August 29, 2008
Red Wine Ingredient Slows Aging Process, Study Shows
By Sandy Kleffman
It's not exactly a fountain of youth, but a substance found in red wine, grapes and nuts can prevent many age-related problems in mice, an intriguing new study reveals.
The substance, resveratrol, led to healthier hearts, better bone density, fewer cataracts and greater motor coordination in the animals.
The findings, published online Thursday in Cell Metabolism, may increase interest in resveratrol as scientists seek to ward off the inevitable deterioration that comes with growing older.
"It slowed down substantially some of the main components of the aging process," said Rafael de Cabo, one of the study authors. Cabo is a scientist with the Laboratory of Experimental Gerontology at the National Institute on Aging, which helped fund the research.
"We saw a big impact on overall health, but not on longevity," he said. "So that is an indication that not all of the aging-related processes were affected by resveratrol."
Resveratrol is an ingredient of red wine, grapes, red grape juices, blueberries, peanuts, peanut butter, pistachios and other foods.
It is not known whether the substance would produce the same effect in human beings as it did in mice, or what the right dosage would be for people with varying weights and conditions.
In other words, gorging on resveratrol-containing foods will not provide an elixir of youth, scientists stressed.
"You're not going to be able to get the kinds of levels that these mice got by altering your diet," said Dr. Stephen Bonasera, an assistant professor in the division of geriatrics at the UCSF Memory and Aging Center.
Duplicating the dosage given to mice, for example, would require drinking hundreds of bottles of wine per day.
"There's really nothing in this study yet that says it's time for us to start taking resveratrol," he said.
But Bonasera, who was not involved with the study, said the findings add one more important clue about how scientists may someday be able to delay the physiological changes that come with aging.
"This is a nice new molecule that people are going to be able to play with and alter to meet our needs," he said.
The research is a followup to a 2006 study that found resveratrol improved health and longevity in overweight, aged mice.
In the latest study, researchers gave resveratrol to middle-aged mice that were obese or had normal weights. Both groups later had reduced cholesterol, less inflammation in the heart and better- functioning aortas than a control group that did not receive the chemical.
The treated animals also had better bone density, reduced formation of cataracts and enhanced balance and motor coordination.
Despite such improvements, the nonobese, resveratrol-receiving animals did not live longer than the untreated mice. Cabo speculated that this may be because the resveratrol treatment began in middle age.
Researchers also examined how the chemical affected mice that were fed a standard diet, a high-calorie diet, or had an every- other-day feeding regimen. Other studies have shown that reducing calories has many healthful, anti-aging results.
This latest study revealed that resveratrol can mimic many of the positive changes that occur with such a reduced-calorie diet, Cabo said.
Because sharply restricting calories can be difficult, scientists are looking for alternatives that can produce the same results, said Marc Hellerstein, a professor of nutrition at UC Berkeley and professor of medicine at UCSF.
"I don't think resveratrol is going to be the best agent in this class," he said. "Most people feel it's not a very powerful agent. I don't think resveratrol is likely to be the ultimate answer to this."
The 2006 resveratrol study received widespread publicity and prompted an increase in companies selling resveratrol supplements. But scientists warned that people should proceed with caution since the supplements are largely unregulated and there could be safety concerns.

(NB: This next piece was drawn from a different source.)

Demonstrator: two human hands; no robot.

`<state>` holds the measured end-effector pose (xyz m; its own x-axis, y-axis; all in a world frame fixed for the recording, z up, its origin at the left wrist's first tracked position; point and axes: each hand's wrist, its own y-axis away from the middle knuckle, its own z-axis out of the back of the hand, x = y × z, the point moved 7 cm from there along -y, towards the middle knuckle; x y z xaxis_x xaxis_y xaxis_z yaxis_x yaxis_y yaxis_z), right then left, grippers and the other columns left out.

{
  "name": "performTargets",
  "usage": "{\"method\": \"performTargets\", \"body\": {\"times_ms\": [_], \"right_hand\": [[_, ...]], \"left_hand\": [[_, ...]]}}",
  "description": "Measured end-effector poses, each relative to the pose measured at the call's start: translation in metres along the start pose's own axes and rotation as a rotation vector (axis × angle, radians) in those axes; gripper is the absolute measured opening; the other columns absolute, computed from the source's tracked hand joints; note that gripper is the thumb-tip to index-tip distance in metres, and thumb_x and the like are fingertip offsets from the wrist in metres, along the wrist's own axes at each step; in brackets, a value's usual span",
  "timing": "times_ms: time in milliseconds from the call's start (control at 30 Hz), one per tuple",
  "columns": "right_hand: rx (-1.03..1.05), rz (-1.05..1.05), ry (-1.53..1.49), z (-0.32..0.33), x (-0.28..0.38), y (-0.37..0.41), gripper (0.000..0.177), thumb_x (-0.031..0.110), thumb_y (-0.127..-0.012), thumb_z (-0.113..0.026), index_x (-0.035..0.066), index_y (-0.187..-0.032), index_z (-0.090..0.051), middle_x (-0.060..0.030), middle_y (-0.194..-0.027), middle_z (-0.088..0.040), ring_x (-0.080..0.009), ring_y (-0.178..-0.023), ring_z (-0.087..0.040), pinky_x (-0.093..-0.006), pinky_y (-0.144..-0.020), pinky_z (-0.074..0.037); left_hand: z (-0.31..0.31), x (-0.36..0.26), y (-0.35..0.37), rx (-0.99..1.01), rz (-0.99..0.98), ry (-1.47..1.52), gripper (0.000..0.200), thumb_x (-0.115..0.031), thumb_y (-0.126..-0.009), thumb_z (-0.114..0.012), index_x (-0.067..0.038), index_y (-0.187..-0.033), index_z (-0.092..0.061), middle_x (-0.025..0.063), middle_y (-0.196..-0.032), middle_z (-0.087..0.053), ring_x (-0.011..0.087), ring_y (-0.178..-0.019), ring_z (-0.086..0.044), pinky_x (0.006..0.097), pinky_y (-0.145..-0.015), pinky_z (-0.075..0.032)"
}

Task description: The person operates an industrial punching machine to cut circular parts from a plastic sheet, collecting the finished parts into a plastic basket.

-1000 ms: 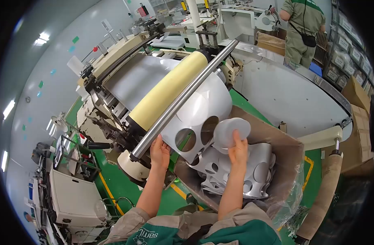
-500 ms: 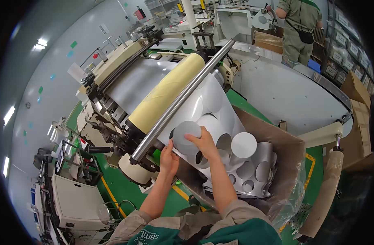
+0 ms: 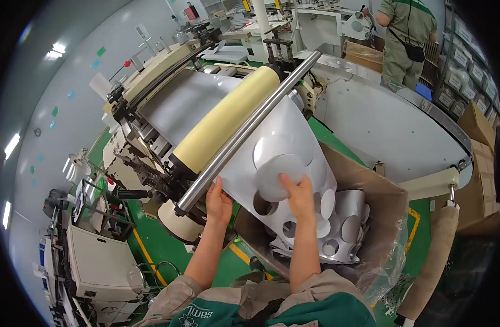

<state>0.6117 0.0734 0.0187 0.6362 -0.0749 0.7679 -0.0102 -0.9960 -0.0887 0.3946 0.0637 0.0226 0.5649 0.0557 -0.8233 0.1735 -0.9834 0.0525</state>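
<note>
My right hand (image 3: 301, 197) pinches a thin white disc (image 3: 270, 181), its fingertips lying on the disc's face near the right edge. Behind the disc, a glossy white sheet (image 3: 237, 173) with round cutouts slopes down from a steel bar (image 3: 249, 135). My left hand (image 3: 219, 207) is raised beside the sheet's left edge, near the lower end of the bar, with its fingers stretched up and no disc in them. Below the right hand, loose discs (image 3: 327, 204) stand out from the sheet, and dark round holes show through it.
A large cardboard box (image 3: 364, 177) lined with clear plastic holds the folded, holed sheet (image 3: 351, 203). Above is the machine's yellow roller (image 3: 228, 117). A padded roller arm (image 3: 432, 261) stands at right. Another person (image 3: 405, 41) works at the back beside shelves (image 3: 460, 62).
My right hand has moved right and slightly down with the disc. My left hand has come away from the disc to the sheet's left edge. The sheet reaches lower over the box.
</note>
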Motion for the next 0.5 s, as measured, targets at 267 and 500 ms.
{"method": "performTargets", "body": {"times_ms": [267,500], "right_hand": [[0.222,-0.026,0.655,-0.044,-0.038,-0.028,0.049,0.029,-0.07,-0.072,-0.007,-0.1,-0.056,-0.016,-0.099,-0.05,-0.0221,-0.09,-0.055,-0.0302,-0.076,-0.045],[-0.072,-0.072,-0.224,0.027,-0.054,-0.005,0.032,0.012,-0.082,-0.062,-0.006,-0.107,-0.053,-0.0097,-0.107,-0.056,-0.0164,-0.099,-0.053,-0.0291,-0.083,-0.043]], "left_hand": [[0.001,0.033,0.019,0.013,0.129,0.028,0.028,-0.02,-0.093,-0.043,-0.004,-0.115,-0.048,0.0059,-0.114,-0.055,0.017,-0.105,-0.052,0.0336,-0.091,-0.041],[0.0,0.017,0.016,-0.064,0.082,0.02,0.032,-0.02,-0.092,-0.044,0.001,-0.116,-0.045,0.0149,-0.119,-0.051,0.0248,-0.11,-0.05,0.0366,-0.093,-0.042]]}}
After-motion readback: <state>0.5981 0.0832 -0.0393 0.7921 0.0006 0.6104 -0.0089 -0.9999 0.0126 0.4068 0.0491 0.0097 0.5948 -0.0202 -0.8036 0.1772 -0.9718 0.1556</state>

"We don't know how they're prepared," Bonasera said. "This has not been tested by the FDA. This has not been tested in people necessarily."
Doing a rough calculation, Bonasera estimated that people may have to consume 6 or more grams a day of resveratrol to get a dosage similar to that given to mice. By contrast, a large calcium pill contains 1.2 grams.
"You always worry that when people get large doses of a chemical that you can get reactions," he said. "That's a concern."
Cabo agreed, saying a lot more research is needed before he can recommend that people take resveratrol.
"It is a very interesting molecule with a lot of potential, but we need to know a lot more about it before we can say it's great for diabetes or it's great for obesity," he said.
But he noted that many of the resveratrol-containing foods have proven benefits aside from resveratrol.
"We've been recommending this from a health perspective all along," he said. "Eating a diet rich in fruits and vegetables is going to take you a long way."